→ **Brief**: Please restate each line of the data that follows word for word, skipping any image.
--*--
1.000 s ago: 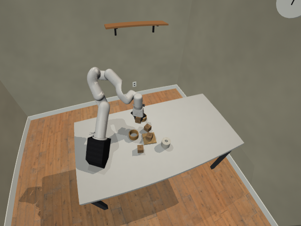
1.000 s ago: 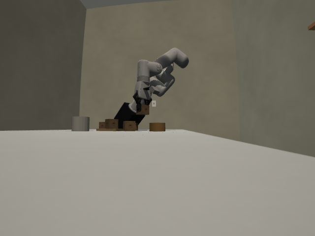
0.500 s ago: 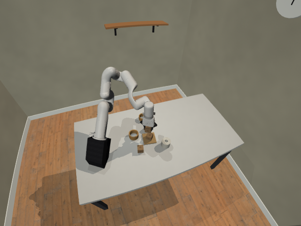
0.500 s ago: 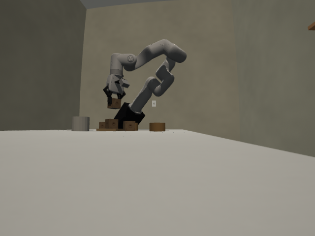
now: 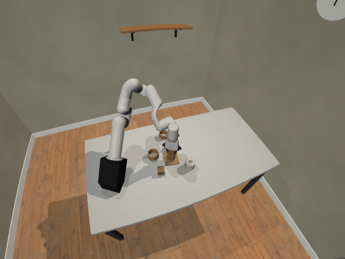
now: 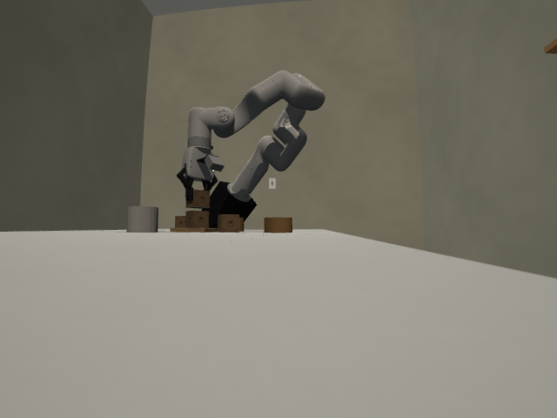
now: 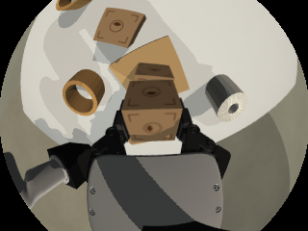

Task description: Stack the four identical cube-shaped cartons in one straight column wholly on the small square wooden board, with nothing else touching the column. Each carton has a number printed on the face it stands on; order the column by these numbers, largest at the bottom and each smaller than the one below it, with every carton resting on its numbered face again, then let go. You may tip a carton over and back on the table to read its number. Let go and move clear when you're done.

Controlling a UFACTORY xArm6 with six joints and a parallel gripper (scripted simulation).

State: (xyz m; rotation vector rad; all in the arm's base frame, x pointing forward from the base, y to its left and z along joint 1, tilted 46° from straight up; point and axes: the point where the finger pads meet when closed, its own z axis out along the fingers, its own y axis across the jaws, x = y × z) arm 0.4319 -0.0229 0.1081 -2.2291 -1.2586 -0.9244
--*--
→ **Answer to the problem**:
1.000 s ago: 
1.000 s ago: 
0.500 s ago: 
0.500 s ago: 
now: 
now: 
now: 

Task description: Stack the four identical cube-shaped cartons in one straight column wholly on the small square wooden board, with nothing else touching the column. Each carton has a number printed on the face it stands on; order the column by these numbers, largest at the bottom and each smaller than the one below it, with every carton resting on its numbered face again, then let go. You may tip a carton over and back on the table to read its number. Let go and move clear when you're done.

Controlling a UFACTORY xArm6 with six joints and a parallel gripper (scripted simulation).

State: (xyz m; rotation vector rad; all in the arm's base frame, x pointing forward from the base, y to its left and z along joint 1, tilted 46° from straight up; point and axes: the point where the finger pads meet when closed, its own z axis out along the fingers, its own y axis across the jaws, x = y × z) arm 0.4319 -0.0229 0.1081 -2.2291 -1.2586 -0.9244

No further output is needed for the exercise.